**COLLECTED DATA**:
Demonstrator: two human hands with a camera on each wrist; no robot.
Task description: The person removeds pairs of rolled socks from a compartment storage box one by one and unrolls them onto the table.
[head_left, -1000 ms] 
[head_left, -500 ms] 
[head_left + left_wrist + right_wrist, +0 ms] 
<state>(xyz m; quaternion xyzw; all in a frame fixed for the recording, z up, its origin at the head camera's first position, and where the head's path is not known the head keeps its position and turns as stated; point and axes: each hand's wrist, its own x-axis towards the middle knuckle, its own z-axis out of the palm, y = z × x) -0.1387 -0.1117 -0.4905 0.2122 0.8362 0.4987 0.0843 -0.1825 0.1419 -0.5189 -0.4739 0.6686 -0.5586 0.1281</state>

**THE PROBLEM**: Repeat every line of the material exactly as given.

**SOLUTION BELOW**:
Demonstrator: two human hands with a camera on each wrist; no robot.
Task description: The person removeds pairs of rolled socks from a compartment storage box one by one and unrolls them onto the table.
[head_left, -1000 ms] 
[head_left, -500 ms] 
[head_left + left_wrist + right_wrist, +0 ms] 
<state>(xyz m; quaternion xyzw; all in a frame fixed for the recording, z up, its origin at the head camera's first position, and where the head's path is not known the head keeps its position and turns as stated; point and axes: each hand's wrist, its own x-axis towards the middle knuckle, its own z-axis out of the palm, y = z × x) -0.1387 -0.1117 -0.4905 0.2122 0.8362 0.4987 0.0843 -0.1825 0.1419 -0.5189 -0.4739 0.6686 -0.5586 0.1281</state>

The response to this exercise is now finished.